Ukraine’s anti-corruption investigations uncover luxury watches, cars and thousands of dollars in cash


Ukrainian authorities have carried out a series of anti-corruption raids across the country, discovering hoards of money as well as luxury watches and cars.

Among those implicated in the investigation is the acting head of the Kyiv tax authorities, who was reportedly part of a plan to overlook 45 billion Ukrainian hryvnia ($1.2 billion) in unpaid taxes.

On Wednesday, the state Bureau of Investigations (SBI) said it had found hundreds of thousands of dollars in cash, as well as luxury watches and cars, in the tax chief’s residence. CNN is trying to reach that person for comment.

Ukraine’s Security Service (SBU) said the raids were part of an effort to fight what it described as “the internal enemy” in the country.

“Any criminal who has the audacity to harm Ukraine, especially in times of war, should clearly understand that we will handcuff him,” Vasyl Maliuk, head of the SBU, said in a statement.

Cash found during a search of the head of the Kiev tax office.

The raids come as President Volodymyr Zelensky said his government is working on “new reforms” that will make the country “more humane, transparent and effective” as he prepares to meet with European Union officials on Friday for talks about Ukraine’s possible entry into the bloc.

Anti-corruption measures are “an important dimension of the EU accession process,” Ana Pisonero, a spokesperson for the European Commission, said on January 24.

Several raids took place on Wednesday, including a search of the property of former Interior Minister Arsen Avakov, which was linked to an investigation into the January 18 helicopter crash that killed 14 people.

Avakov was interior minister when the ‘Super Puma’ ES-225 helicopter involved in the crash was bought from France as part of a contract signed in 2018. On Wednesday, he denied any wrongdoing and said the contracts had been approved by parliament.

As usual, Ukrainian authorities have said they are investigating all possible causes of the helicopter crash, including pilot error, technical failure and sabotage.

The SBU also accused the “former management” of Ukraine’s largest oil extraction and refinery companies of the “misappropriation” of $1.1 billion.

“It was found that the illegal mechanisms were combined with tax evasion and money laundering,” the SBU said.

A handout photo provided by the Ukraine State Bureau of Investigation.

The oil companies PJSC Ukrnafta and PJSC Ukrtatnafta were nationalized last year as part of Ukraine’s martial law.

Top managers of PJSC Ukrtatnafta received a report of suspicion of committing criminal offenses, according to the SBU.

The SBU also said it had charged the former head of the Defense Ministry with embezzlement over the purchase of thousands of substandard protective vests.

The official spent the equivalent of $2.7 million on nearly 3,000 body armor for the Ukrainian armed forces, which later proved unable to “properly protect Ukrainian soldiers”.

The SBU said the official was charged with “misappropriation, misappropriation or seizure of property by abuse of office”, obstruction of the armed forces and “committing a criminal offense by a group of persons”.

The SBU said the person was jailed for five to eight years and recalled the substandard vests.

“In addition, the SBU conducts investigative actions against other officials in the security and defense sector who may be involved in illegal activities that harm state security. This is a series of measures aimed at strengthening the defense capabilities of our state.”

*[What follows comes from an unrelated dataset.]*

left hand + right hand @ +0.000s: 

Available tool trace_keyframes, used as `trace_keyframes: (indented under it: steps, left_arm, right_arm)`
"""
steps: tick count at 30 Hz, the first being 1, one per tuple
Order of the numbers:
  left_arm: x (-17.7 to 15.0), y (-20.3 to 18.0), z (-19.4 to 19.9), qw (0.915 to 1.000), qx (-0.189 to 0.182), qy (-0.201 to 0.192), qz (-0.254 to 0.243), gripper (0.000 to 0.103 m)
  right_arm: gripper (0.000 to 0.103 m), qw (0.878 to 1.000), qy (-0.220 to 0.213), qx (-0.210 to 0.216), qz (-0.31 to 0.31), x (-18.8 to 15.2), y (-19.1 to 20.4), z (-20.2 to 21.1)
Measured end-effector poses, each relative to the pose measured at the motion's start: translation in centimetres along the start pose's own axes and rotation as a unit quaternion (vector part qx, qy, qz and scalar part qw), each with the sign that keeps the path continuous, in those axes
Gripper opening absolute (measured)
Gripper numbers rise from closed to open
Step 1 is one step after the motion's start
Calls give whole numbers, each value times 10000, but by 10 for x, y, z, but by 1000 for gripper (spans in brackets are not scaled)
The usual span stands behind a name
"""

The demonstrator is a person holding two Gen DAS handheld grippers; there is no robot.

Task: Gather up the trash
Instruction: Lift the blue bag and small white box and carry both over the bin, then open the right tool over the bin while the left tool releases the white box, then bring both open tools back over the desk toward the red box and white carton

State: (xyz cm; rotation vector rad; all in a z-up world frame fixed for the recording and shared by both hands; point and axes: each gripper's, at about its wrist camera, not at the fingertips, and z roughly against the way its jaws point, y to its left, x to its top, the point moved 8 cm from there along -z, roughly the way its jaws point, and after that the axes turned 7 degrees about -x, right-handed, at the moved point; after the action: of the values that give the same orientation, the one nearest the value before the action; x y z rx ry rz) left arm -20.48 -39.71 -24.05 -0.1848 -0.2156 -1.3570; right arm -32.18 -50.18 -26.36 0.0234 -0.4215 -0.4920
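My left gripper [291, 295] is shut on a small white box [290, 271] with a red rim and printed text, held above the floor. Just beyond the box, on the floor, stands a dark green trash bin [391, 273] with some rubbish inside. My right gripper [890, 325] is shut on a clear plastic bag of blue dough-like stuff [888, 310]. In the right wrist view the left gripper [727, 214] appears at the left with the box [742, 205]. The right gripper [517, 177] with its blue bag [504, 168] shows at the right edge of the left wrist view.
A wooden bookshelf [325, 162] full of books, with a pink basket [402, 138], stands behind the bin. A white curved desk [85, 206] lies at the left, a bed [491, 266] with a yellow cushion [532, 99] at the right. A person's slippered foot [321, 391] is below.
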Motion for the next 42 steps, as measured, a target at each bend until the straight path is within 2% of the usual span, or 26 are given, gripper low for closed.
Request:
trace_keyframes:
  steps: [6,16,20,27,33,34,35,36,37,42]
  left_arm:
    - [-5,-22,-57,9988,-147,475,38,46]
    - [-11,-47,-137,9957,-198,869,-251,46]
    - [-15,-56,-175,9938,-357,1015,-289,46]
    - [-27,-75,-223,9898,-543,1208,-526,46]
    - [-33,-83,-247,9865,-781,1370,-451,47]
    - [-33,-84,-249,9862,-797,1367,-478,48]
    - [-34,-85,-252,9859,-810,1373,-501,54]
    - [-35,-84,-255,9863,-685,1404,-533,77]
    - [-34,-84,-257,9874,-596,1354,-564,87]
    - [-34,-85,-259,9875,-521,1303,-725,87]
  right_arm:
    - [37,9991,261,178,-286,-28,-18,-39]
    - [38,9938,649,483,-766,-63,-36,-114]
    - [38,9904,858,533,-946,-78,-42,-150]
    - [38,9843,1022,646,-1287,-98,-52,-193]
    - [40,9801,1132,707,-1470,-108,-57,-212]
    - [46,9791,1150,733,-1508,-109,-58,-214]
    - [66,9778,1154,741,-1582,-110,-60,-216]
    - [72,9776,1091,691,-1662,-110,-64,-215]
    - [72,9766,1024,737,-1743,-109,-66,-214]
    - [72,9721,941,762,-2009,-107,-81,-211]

The raids come after Zelensky fired a slew of senior Ukrainian officials amid a growing corruption scandal linked to procurement of war supplies, in his government’s biggest shakeup since the start of the Russian invasion.

David Arakhamia, the leader of the parliamentary majority, said authorities were running a “spring raid campaign rather than a seed campaign”.

“The country will change during the war,” Arakhamia said. “If someone is not ready for change, the state will come to help them change.”